弁造さんが暮らした土地では11月は初雪の季節だった。

それは僕が暮らす雫石でも変わりないが、弁造さんから初雪の話を聞くたび、憧れる光景があった。

それは、初雪の少し前に空を乱舞する雪虫たちだった。弁造さんが暮らす北海道では、雪虫が雪の合図だという。白い綿毛のようなものをまとった小さな虫が晩秋の空に舞うと、数日から1週間ほどで初雪が降るというのだ。

雪虫の発生量は年によって大きく異なるらしく、多い年になると、目も開けていられないほどの雪虫が空を舞うのだという。

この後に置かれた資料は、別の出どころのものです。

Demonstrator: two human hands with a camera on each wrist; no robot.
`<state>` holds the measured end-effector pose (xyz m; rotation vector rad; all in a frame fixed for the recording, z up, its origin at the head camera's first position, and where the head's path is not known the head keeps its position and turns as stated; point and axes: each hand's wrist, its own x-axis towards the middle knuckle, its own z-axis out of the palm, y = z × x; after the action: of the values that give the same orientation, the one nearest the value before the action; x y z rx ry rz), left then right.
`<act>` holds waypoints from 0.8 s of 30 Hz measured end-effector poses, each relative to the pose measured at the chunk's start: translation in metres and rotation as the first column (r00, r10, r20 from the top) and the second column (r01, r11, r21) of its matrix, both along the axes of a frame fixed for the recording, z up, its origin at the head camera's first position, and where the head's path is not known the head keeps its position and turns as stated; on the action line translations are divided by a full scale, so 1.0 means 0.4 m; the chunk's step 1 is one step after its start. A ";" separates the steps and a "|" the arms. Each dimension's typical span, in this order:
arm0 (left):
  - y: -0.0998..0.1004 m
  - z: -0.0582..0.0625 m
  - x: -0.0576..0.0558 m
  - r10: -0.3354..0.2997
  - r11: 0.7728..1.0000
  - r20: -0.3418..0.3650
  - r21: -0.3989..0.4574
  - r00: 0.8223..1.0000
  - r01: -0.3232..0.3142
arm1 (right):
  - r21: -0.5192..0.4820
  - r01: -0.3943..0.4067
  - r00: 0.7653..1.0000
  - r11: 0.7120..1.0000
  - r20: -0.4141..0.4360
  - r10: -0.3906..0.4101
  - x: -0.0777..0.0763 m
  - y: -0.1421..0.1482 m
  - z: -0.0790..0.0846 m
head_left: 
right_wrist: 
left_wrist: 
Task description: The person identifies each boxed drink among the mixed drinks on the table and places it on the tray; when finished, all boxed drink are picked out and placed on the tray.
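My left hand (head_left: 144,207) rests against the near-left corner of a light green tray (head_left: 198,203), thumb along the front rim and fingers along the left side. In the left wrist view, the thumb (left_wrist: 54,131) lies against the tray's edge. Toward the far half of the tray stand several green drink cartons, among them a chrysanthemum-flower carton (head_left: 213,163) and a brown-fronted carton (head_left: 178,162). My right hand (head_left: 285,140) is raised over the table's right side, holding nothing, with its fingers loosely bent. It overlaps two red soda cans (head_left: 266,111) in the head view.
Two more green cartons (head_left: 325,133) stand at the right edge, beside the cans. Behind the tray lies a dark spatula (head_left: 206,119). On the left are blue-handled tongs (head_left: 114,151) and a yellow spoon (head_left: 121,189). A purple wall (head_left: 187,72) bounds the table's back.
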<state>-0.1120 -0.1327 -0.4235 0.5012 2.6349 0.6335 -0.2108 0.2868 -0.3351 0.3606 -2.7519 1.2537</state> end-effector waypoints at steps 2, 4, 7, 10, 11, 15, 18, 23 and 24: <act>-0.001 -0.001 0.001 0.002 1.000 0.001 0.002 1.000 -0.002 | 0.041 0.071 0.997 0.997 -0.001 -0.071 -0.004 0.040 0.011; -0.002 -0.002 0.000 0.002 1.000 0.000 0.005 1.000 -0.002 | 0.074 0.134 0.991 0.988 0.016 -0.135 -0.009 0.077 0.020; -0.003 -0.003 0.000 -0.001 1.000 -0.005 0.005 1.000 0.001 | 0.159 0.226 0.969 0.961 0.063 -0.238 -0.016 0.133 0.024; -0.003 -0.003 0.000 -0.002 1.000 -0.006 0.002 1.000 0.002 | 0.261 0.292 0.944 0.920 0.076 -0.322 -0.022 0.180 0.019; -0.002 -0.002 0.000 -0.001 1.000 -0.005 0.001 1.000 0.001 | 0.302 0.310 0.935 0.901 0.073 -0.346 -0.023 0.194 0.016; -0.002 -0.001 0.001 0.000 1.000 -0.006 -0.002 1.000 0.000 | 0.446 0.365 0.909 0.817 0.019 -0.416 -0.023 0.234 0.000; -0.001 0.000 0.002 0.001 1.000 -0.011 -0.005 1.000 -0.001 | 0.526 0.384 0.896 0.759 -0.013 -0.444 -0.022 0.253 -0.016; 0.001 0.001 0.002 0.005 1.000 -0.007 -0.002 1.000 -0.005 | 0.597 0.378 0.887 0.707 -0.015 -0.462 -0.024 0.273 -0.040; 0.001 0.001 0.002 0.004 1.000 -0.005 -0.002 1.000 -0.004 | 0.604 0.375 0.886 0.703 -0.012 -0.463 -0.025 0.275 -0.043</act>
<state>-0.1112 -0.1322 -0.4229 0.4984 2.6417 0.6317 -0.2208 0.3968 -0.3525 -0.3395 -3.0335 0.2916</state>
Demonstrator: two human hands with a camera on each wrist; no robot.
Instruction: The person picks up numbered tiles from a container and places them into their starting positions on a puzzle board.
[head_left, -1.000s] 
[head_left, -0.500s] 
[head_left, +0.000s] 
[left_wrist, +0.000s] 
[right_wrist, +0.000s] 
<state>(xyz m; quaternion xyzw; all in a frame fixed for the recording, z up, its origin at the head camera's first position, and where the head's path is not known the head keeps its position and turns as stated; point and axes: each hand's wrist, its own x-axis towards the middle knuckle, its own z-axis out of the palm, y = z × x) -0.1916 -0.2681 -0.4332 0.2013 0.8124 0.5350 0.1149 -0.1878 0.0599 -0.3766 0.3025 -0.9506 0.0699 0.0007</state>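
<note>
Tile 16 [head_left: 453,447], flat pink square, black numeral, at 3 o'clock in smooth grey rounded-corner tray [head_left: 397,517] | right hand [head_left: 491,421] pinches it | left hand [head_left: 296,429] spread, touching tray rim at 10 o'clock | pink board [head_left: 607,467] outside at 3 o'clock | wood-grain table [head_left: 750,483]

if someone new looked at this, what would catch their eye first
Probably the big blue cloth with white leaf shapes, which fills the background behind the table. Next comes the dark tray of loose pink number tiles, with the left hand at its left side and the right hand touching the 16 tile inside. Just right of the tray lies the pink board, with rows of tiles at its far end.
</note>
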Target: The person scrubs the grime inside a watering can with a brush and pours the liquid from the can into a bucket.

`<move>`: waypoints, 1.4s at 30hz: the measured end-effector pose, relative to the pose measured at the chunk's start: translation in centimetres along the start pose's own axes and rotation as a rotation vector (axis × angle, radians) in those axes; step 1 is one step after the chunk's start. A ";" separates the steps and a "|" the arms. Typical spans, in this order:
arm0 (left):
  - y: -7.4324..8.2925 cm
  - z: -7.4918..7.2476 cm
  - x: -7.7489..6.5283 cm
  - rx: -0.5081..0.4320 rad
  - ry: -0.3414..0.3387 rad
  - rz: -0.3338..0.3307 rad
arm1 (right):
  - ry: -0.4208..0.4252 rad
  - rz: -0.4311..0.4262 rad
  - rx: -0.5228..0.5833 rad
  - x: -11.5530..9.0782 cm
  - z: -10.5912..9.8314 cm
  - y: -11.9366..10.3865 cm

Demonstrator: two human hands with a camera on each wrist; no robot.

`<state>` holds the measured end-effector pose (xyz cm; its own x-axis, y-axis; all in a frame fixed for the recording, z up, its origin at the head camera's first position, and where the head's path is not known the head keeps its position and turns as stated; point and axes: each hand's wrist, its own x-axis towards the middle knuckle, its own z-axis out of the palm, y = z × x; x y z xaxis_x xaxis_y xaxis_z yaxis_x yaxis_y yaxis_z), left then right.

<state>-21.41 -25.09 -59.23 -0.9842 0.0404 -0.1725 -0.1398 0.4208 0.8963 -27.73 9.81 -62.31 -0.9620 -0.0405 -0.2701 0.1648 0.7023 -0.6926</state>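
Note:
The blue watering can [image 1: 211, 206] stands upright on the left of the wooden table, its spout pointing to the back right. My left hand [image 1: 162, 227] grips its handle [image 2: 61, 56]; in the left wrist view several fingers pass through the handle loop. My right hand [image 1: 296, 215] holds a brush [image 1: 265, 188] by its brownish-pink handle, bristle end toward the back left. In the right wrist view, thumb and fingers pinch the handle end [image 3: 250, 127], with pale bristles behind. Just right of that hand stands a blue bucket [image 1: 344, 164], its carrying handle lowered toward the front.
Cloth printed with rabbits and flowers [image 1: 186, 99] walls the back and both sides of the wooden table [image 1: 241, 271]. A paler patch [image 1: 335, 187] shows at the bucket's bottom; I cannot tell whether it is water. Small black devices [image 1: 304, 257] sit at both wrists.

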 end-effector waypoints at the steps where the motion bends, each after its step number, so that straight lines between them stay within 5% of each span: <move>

僕も弁造さんの庭で何度か、ふわふわと舞う雪虫を見たことはあり、いつかは雪虫の乱舞を見たいと思っていた。しかし、自然のリズムを予見するこは困難で雪虫乱舞に出会う挑戦はいつも失敗に終わった。そして、そうこうしている間に弁造さんは逝ってしまい、雪虫の乱舞を見たいという思いもいつかの思い出のように遠のいてしまっている。

でも、そうした現実がそうだからだろうか。僕の中では弁造さんが語ってくれた思い出が妙に生々しくなっていたりする。

弁造少年が原野の中を走って帰っていたら、雲のように湧いて舞う雪虫の群れに出会い、目を閉じ、口を閉じて逃げるようにして家に飛び込んだら、服が真っ白になっていたという話。若い頃に自転車に乗っていたら、やはり雪虫の大群の中に飛び込んでしまい、一心にペダルを漕いだという話。それは今ではまるで僕自身の思い出のように思えるから不思議なものだ。

ある年、雪虫を待って弁造さんと過ごしていたが、どうしても帰宅しなくてはならなくなり、泣く泣く帰ったときがあった。すると帰宅直後に弁造さんから電話があり、「あんたが岩手に帰った途端、雪虫が舞ってなあ。今年はえらいよく飛んだもんじゃ。来週にはいよいよ雪が降るなあ」と言われたことがあった。

たらればに過ぎないけれど、あのとき、もう1日滞在していたら、僕は雪虫を見れたのだろうか。

何の根拠もないけれど、もし滞在を延ばしていたとしても僕は結局、雪虫の乱舞を見ることは叶わなかっただろう。電話口の向こうから届けられる弁造さんの少し甲高い声を思い起こすたびに、なぜかそう思う。